Hamilton's remarkable story should culminate with an AL MVP

Chris Ruddick,
MLB Editor

Rounding Third Logo Philadelphia, PA (Sports Network) - When Josh Hamilton was suspended indefinitely from baseball in 2004, few thought he would ever fulfill the potential that made him the No. 1 overall pick 11 years ago.

On Tuesday, though, Hamilton's remarkable comeback story could add another chapter when the Baseball Writers' Association of America hands out the American League's Most Valuable Player award.

Everyone knows the story with Hamilton. Selected first overall by the Tampa Bay Devil Rays in 1999, Hamilton was injured early in his minor league career and fell into a pattern of drug abuse shortly thereafter that ultimately got him suspended from the game.

Tampa eventually cut ties with the outfielder in 2006, leaving him exposed to the Rule 5 Draft where he was selected by the Chicago Cubs before being moved to the Cincinnati Reds later in the day.

Hamilton shined for the Reds in 2007, but was dealt to the Texas Rangers the following winter. Hamilton's comeback really took off in Arlington, as he became an All-Star in 2008, stealing the show with a breathtaking performance in the Home Run Derby at Yankee Stadium that year.

Josh Hamilton topped the AL with a .359 average and a .633 slugging percentage.
Following an injury-plagued 2009, Hamilton helped lead the Rangers to their first AL West crown since 1999, as he topped the AL with a .359 average and a .633 slugging percentage. He had 32 home runs, 95 runs scored, 40 doubles, and 100 RBI, despite missing most of the final month with fractured ribs.

He is the first American League player with minimums of a .359 average, 40 doubles, 30 home runs, and 100 RBI since Lou Gehrig in 1934. Not bad company.

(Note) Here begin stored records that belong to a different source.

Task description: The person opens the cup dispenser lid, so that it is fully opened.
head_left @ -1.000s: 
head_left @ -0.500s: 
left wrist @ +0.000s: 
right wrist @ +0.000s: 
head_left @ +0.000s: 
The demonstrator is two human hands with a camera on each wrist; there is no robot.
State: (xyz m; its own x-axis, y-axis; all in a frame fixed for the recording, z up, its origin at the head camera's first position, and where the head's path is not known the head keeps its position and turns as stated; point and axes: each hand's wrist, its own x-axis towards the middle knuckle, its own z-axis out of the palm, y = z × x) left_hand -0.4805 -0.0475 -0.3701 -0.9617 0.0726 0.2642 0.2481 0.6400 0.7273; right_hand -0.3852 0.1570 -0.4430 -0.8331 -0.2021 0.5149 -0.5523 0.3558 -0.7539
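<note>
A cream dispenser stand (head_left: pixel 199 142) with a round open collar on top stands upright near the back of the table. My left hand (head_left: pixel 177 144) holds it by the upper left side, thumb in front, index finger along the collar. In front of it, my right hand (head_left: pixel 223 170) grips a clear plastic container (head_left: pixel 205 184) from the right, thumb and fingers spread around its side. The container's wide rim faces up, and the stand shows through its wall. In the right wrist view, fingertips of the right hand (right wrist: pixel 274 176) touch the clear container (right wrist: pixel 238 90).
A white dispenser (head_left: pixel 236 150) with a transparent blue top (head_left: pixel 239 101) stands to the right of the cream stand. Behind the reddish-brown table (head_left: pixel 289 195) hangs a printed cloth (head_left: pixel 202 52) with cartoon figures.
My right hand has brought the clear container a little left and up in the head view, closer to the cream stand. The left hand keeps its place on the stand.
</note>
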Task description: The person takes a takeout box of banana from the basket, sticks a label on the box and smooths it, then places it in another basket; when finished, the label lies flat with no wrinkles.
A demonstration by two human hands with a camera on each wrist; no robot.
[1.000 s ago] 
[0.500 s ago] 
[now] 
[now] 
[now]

It is hard to hand out an MVP award to a player who missed the majority of the final month of the season like Hamilton, but in his case it is warranted.

The Rangers, for the most part, had the AL West wrapped up at the start of September when Hamilton crashed into a wall and fractured a pair of ribs. Luckily, the Rangers were able to afford him the time to heal up and did not need him for a stretch run.

Honestly, though, if not Hamilton then who is the AL MVP?

New York Yankees second baseman Robinson Cano blossomed into one of the game's best all-around players this season, but his numbers still fell short to Hamilton.

Detroit's Miguel Cabrera was terrific and led the majors with 126 RBI, while hitting .328 with 38 home runs. Also he scored or drove in 26-percent of the Tigers total runs with little or no protection around him.

Of course the biggest problem Cabrera has going for him is the fact that he played for the 81-81 Tigers. Only one player since 1991 has won an MVP while playing for a team that finished at .500 or worse and that was Alex Rodriguez, who did it with the 91-loss Rangers in 2003.

Then there's Toronto outfielder Jose Bautista, who led the majors with 54 home runs, but keep in mind no position player has ever won a league MVP with a batting average as low as his .260.

In the end, though, this one should be all about Josh Hamilton.